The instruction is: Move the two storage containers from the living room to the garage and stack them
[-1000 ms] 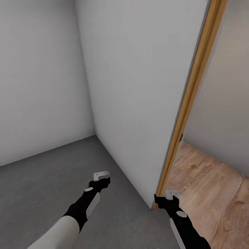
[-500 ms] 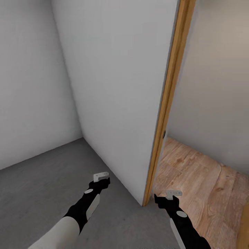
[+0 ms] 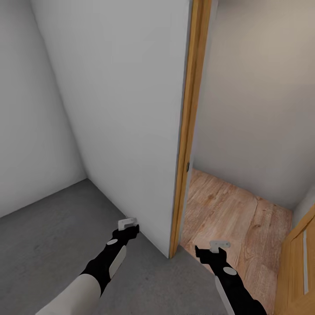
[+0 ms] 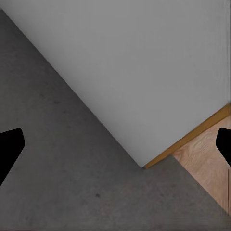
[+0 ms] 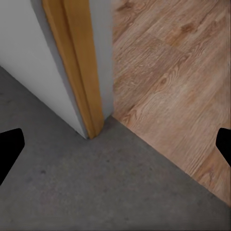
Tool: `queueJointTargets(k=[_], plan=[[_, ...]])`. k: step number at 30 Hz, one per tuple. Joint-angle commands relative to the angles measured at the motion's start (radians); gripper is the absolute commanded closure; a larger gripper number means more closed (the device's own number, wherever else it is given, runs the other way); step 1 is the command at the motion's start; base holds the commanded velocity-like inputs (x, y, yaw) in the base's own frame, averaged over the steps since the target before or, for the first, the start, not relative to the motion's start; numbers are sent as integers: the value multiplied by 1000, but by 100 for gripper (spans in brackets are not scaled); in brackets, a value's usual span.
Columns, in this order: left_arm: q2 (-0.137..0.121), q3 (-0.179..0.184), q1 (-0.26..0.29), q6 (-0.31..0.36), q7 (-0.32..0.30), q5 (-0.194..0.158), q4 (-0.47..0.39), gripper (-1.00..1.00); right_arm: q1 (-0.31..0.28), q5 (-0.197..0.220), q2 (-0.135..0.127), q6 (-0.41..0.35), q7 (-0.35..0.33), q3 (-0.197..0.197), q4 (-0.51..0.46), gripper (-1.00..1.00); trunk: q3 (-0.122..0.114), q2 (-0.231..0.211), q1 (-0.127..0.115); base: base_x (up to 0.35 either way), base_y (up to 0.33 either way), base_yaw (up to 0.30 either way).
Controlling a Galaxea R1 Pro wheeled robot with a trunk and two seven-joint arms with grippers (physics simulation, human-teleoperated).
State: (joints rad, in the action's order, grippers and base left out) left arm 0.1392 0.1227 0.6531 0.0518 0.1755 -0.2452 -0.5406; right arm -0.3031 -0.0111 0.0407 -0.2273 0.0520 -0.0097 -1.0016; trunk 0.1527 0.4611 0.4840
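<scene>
The robot stands on the grey concrete floor [image 3: 52,245] at a wood-framed doorway [image 3: 186,144] onto plank flooring [image 3: 232,210]. The left gripper [image 3: 129,224] and right gripper [image 3: 218,246] have wide-open, empty jaws. No container is in sight; such bins are probably light and stiff, best held by opposite rims.

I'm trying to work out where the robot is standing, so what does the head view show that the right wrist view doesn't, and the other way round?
Head view alone: both arms, the left gripper and right gripper, tall white walls, and a wooden door at the right edge. Right wrist view alone: a close look at the foot of the wooden door frame. Both share the frame, the grey concrete floor and the wood-plank floor beyond it.
</scene>
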Motion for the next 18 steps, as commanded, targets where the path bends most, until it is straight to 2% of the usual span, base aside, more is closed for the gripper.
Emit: queueJointTargets(k=[1,18], plan=[[-2,7,0,5,9,-9,-2,-100,-1,-1,1,-6,2,-1,-2,-100,2,2,1,0,0,-267],[-8,7,0,7,2,-9,5,-100,-1,-3,1,-6,2,-1,-2,-100,2,2,1,0,0,-267]])
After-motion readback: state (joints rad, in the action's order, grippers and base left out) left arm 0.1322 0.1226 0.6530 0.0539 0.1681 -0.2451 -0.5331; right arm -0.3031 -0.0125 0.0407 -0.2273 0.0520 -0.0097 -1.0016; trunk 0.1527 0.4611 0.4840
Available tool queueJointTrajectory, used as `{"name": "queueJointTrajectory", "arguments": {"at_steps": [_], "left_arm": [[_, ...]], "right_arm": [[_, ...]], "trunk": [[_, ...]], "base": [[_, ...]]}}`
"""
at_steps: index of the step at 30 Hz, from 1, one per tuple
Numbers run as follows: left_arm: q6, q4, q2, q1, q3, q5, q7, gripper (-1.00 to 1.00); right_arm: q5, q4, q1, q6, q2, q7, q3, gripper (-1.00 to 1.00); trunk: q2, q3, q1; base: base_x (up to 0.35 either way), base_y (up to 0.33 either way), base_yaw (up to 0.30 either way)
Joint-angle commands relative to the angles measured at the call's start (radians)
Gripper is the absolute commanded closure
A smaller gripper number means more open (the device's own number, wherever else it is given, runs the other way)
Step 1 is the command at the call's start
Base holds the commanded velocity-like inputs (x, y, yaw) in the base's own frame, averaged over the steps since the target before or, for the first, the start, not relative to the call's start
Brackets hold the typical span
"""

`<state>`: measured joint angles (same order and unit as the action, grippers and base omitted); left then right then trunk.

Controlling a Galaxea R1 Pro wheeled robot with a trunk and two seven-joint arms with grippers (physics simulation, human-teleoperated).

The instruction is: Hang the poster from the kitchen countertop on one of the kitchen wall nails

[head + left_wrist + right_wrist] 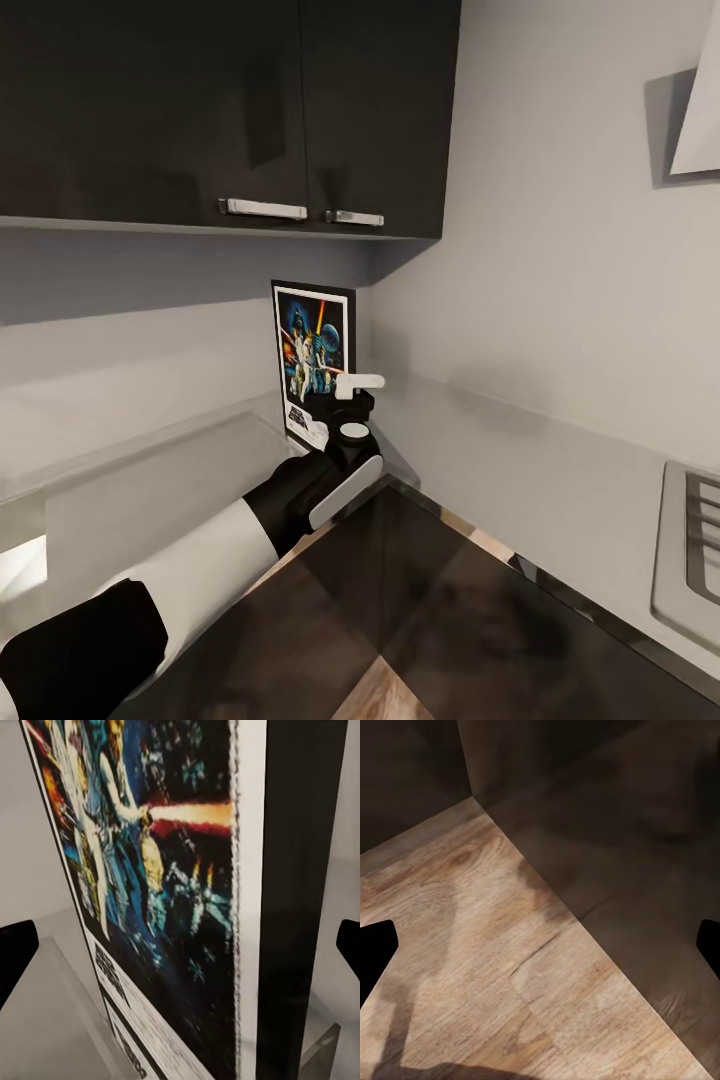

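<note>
Poster (313, 360) stands upright at tabletop (520, 450) inner corner. Left gripper (180, 941) jaws apart, straddling it. Close squarely on frame edge; right gripper (540, 945) jaws apart over floor (510, 967)

The left arm (200, 560) reaches forward and up from the lower left of the head view, its black-and-white forearm ending in a black wrist with a round white cap on top. The left gripper (335, 400) stands spread, one white finger jutting sideways at its tip. In the left wrist view its two dark fingertips (16, 956) sit at opposite edges, far apart, touching nothing (only their tips are visible). In the right wrist view the right gripper (540, 952) points downward, its dark fingertips (375, 952) likewise wide apart and holding nothing.
</note>
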<state>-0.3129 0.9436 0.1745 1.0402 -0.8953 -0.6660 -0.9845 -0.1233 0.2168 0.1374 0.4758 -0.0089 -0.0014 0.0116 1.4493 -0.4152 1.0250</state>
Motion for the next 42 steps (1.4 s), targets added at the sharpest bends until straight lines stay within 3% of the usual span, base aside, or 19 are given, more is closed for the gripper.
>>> {"name": "queueJointTrajectory", "arguments": {"at_steps": [1, 26, 27, 42], "left_arm": [[-0.007, 0.001, 0.0, 0.001, -0.002, -0.003, -0.006, -1.0], [-0.006, -0.001, 0.0, 0.001, -0.002, -0.003, -0.006, -1.0], [-0.006, -0.001, 0.0, 0.001, -0.002, -0.003, -0.006, 1.0], [-0.008, 0.001, 0.0, 0.001, -0.001, -0.003, -0.008, 1.0]], "right_arm": [[-0.004, -0.001, 0.001, 0.003, 0.0, 0.0, 0.001, -1.0], [-0.004, -0.001, 0.001, 0.003, 0.0, 0.0, 0.001, -1.0], [-0.004, -0.001, 0.001, 0.003, 0.0, 0.0, 0.001, -1.0], [-0.004, -0.001, 0.001, 0.003, 0.0, 0.0, 0.001, -1.0]], "trunk": [[0.001, -0.001, 0.0], [0.001, -0.001, 0.0], [0.001, -0.001, 0.0], [0.001, -0.001, 0.0]], "base": [[0.0, 0.0, 0.0], [0.036, 0.0, 0.0], [0.0, 0.0, 0.0], [0.0, 0.0, 0.0]]}}
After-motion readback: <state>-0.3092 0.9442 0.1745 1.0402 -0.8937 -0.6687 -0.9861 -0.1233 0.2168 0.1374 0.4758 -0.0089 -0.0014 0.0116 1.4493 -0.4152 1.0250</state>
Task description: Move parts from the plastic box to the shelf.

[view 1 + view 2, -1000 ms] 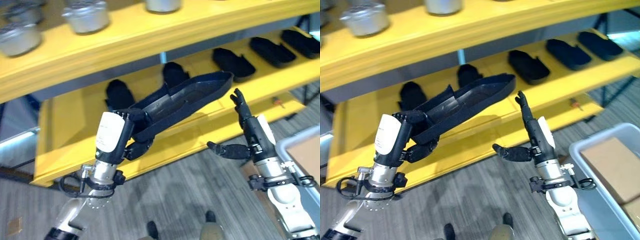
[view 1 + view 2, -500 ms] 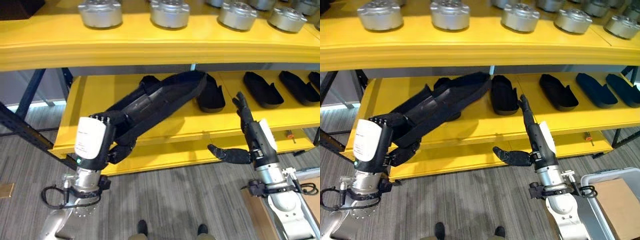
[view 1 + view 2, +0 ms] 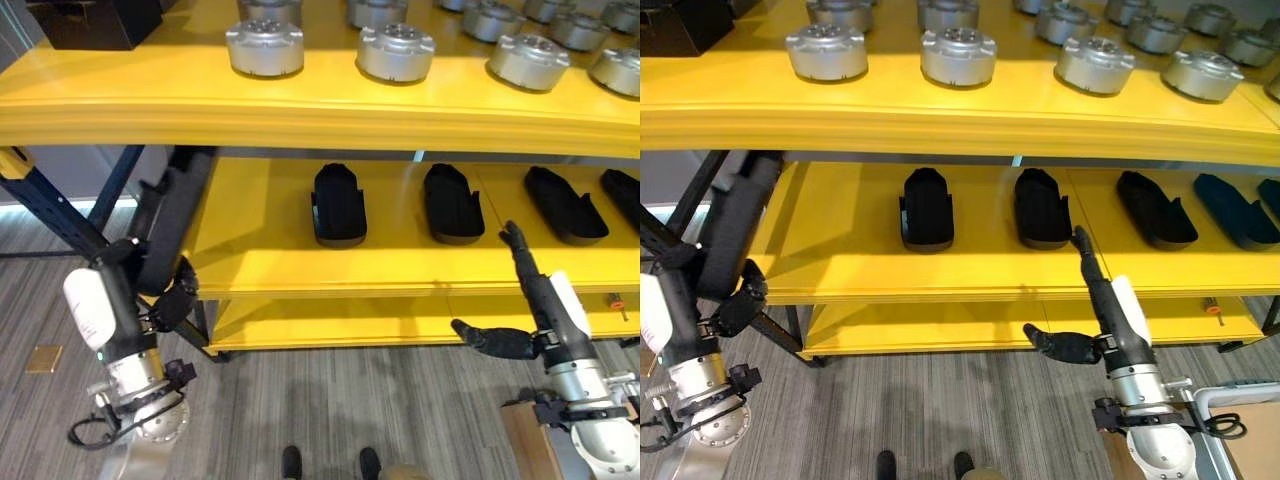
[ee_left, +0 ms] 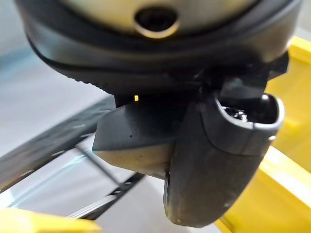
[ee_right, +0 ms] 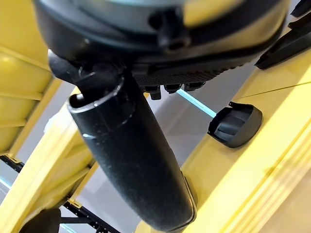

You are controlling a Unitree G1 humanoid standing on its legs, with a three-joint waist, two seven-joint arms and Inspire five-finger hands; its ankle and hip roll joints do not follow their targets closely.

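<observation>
My left hand point(image 3: 168, 300) is shut on the lower end of a long black moulded part point(image 3: 178, 212). The part stands nearly upright beside the left end of the yellow shelf's middle level point(image 3: 300, 268). The same part point(image 3: 738, 215) rises from the left hand point(image 3: 740, 305) in the right eye view. On that level lie several similar black parts point(image 3: 339, 203) in a row. My right hand point(image 3: 535, 295) is open in front of the shelf's front edge, fingers straight and pointing up, thumb spread to the side. Its thumb point(image 5: 131, 160) shows close up, with a black part point(image 5: 235, 125) on the shelf beyond.
The upper level point(image 3: 300, 105) carries several round silver metal parts point(image 3: 264, 46) and a black box point(image 3: 95, 20) at its left end. Dark diagonal frame bars point(image 3: 60, 215) stand left of the shelf. A grey plastic box's rim point(image 3: 1232, 395) shows at the lower right. Grey plank floor lies below.
The camera has shifted, bringing the upper level into view. The long black part has swung from slanting over the middle level to nearly upright at the shelf's left end. The right hand stays open.
</observation>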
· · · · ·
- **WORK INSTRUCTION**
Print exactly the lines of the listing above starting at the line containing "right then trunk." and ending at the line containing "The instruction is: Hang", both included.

- **WRITTEN RESPONSE**
`<state>`: measured joint angles (same order and unit as the action, grippers and base omitted); left then right then trunk.

Controlling a Galaxea R1 Pro wheeled robot with a trunk and two seven-joint arms with grippers (physics simulation, human-teleoperated).

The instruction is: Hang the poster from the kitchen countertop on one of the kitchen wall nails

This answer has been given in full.